Back in 2006, I was certainly the only person in my UMass Boston cohort of Senate-aspiring public policy classmates to research a church as the focus of my case study. As an environmentalist growing up in the Lutheran church, I had always been frustrated by the assumption that I’m a bit of a hippy because I respect nature and conserve resources. In academic settings it was always unnerving to feel a need to muffle my faith in fear that it cast me as some sort of sheep following a herd. But, wasn't it church communities in history that have influenced huge progress in the public sphere? Reformation, Liberation Theology, Civil Rights...

I was led to do a research project investigating the "social capital" of my congregation and tried to determine what factors were preventing my relatively liberal church community from simple changes like: ending the use of Styrofoam cups at coffee hour. After reading a lot of sociology and conducting a number of interviews with disparate factions in my church, I realized the lack of progress often came from simply having no catalyst. So, there was my calling: stop feeling isolated as the token “tree-hugger” and work to integrate some of my awareness into existing missions of the congregation, make it part of our faith conversation - not a guilt-trip or response to outside political pressure.

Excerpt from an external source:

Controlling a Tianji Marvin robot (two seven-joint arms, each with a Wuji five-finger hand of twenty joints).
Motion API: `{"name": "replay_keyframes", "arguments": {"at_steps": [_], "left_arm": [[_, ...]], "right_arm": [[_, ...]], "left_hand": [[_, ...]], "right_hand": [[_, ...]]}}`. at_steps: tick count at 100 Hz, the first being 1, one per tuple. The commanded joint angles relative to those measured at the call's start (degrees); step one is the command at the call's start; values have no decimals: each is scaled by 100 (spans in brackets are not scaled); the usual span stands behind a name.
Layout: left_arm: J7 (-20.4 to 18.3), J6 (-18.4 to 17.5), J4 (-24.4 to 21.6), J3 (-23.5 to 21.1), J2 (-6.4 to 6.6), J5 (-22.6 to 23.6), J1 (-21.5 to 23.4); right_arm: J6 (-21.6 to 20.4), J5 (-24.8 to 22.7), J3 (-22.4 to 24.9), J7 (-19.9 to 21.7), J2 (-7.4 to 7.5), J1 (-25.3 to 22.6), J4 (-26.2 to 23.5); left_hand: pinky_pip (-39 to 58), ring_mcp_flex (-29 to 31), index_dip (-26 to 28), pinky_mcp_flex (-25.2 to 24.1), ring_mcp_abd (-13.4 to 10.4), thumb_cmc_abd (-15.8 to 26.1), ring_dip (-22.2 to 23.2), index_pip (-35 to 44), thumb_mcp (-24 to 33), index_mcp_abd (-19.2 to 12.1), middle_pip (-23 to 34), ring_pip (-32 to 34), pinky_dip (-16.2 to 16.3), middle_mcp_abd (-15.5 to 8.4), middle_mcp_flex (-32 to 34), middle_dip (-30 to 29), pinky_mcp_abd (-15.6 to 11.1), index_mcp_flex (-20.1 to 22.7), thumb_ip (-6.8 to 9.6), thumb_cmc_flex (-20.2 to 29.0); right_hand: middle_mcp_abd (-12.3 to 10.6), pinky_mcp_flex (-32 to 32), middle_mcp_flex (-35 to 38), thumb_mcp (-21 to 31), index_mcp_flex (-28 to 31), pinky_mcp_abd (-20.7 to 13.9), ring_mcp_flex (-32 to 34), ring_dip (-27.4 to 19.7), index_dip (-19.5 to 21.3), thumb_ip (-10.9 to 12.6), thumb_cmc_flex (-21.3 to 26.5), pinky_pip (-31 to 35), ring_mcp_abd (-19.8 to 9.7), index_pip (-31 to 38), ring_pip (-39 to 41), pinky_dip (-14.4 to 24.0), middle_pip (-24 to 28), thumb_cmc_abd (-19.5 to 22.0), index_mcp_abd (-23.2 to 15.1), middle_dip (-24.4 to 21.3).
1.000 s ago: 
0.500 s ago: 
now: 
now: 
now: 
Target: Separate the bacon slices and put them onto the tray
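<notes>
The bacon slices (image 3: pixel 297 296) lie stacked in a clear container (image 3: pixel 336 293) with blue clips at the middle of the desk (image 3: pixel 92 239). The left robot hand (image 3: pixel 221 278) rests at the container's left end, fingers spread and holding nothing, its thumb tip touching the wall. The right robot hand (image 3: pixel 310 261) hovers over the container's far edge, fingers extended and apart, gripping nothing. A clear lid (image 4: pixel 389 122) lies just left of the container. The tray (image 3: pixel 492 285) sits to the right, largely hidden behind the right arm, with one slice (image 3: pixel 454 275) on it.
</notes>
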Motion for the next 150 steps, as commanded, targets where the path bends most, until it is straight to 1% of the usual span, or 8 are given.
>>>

Six years later, after trying to instigate some changes in group behavior from my corner of the ring,  I was invited to attend a Lutherans Restoring Creation (LRC) training in Chicago. I got to meet then diaconical minister (now Deaconess), Kim Winchell, whose work I referenced in my master's research (she never expected anyone else to read her thesis, much less source it!). Since then, I have been so grateful to discover a whole network of fellow Lutherans who see this work as critical to our mission in caring for one another as God’s gifts. The inspired writings of theologian, David Rhoads, gives legitimacy and focus to our work. The opportunity to meet with one another across the country refreshes and empowers us, just as every worship service is supposed to do. While there are many other parallel faith-based organizations within the larger eco-justice movement, LRC offers a unique invitation for Lutherans to connect and empower one another to be proud "green sheep" in their congregations and help those who may not yet understand our collective vocation to care for God's good creation. 

A decade after meeting the founders of this grassroots movement I am honored to be its Executive Director as LRC moves into the next chapter of it's existence. With a foundation of materials from theologians, educators and clergy our network is now prepared to ensure these treasures are used to help people connect and empower their congregations to live their faith into the world... for the sake of the world.